**Task details**
Search the records for "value". Report every line where it occurs.

**Data for this exercise**
——————————
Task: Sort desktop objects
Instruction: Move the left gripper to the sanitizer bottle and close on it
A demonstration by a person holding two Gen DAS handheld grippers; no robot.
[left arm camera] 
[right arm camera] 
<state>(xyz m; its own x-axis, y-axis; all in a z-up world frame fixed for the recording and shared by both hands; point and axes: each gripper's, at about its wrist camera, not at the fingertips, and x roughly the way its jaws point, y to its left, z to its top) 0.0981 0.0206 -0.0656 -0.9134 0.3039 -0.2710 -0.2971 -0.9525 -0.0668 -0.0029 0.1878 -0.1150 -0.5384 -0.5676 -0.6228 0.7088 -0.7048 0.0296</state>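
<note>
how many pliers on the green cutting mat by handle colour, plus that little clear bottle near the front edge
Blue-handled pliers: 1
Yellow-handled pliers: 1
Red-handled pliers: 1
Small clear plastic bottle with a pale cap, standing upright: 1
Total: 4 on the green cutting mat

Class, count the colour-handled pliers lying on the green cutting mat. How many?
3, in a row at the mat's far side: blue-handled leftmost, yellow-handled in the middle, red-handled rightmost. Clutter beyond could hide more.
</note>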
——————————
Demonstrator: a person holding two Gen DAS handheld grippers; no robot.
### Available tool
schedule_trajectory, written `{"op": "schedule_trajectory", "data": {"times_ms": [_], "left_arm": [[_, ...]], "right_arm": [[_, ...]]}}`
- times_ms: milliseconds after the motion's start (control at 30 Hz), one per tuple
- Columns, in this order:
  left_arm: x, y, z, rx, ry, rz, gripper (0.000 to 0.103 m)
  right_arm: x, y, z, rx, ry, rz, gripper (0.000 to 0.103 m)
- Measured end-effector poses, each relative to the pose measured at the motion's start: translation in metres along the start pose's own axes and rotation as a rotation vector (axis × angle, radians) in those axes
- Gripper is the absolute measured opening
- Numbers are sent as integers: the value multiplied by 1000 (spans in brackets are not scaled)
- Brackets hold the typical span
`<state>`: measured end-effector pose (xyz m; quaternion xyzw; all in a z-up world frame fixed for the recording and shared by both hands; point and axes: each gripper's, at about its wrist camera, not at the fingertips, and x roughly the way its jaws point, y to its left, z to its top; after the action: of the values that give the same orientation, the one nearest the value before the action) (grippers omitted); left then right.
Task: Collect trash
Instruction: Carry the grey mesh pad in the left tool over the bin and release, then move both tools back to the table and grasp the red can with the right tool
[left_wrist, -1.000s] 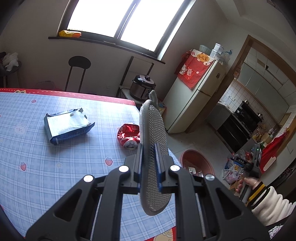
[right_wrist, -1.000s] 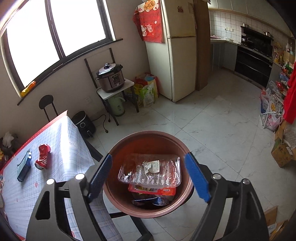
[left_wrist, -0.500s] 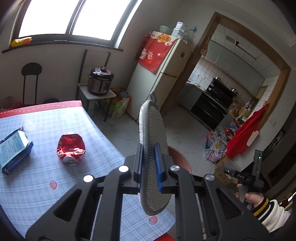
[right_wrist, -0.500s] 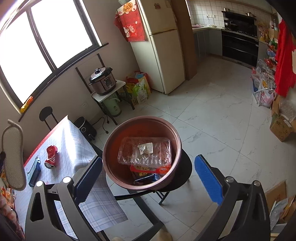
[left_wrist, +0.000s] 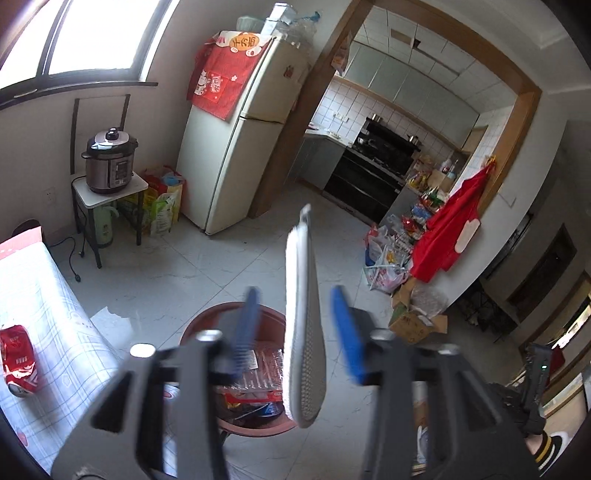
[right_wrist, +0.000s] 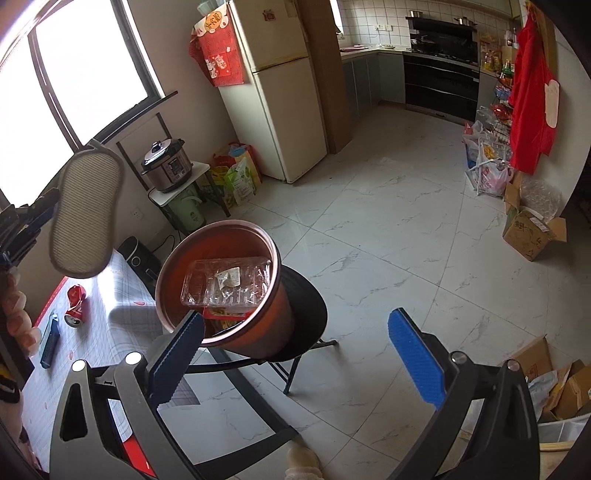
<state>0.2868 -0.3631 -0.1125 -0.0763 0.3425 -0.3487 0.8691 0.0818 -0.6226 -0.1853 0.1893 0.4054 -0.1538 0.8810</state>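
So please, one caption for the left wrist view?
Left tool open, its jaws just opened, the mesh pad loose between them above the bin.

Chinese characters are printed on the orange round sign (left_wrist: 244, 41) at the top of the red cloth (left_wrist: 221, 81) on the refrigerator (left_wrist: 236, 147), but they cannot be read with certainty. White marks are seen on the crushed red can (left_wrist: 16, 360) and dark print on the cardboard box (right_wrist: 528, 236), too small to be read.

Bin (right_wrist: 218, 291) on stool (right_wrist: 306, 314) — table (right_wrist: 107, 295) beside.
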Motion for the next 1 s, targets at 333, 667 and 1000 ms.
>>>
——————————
**Written reply**
- Numbers are sent as integers: the value multiplied by 1000 (spans in brackets are not scaled)
`<state>`: measured end-effector pose (xyz m; quaternion xyzw; all in a z-up world frame fixed for the recording and shared by both hands; point and axes: each gripper's, at about its wrist camera, not at the fingertips, and x roughly the way its jaws point, y to its left, z to its top; after the action: of the values that give the same orientation, the one nearest the value before the action) (grippers omitted); left then right.

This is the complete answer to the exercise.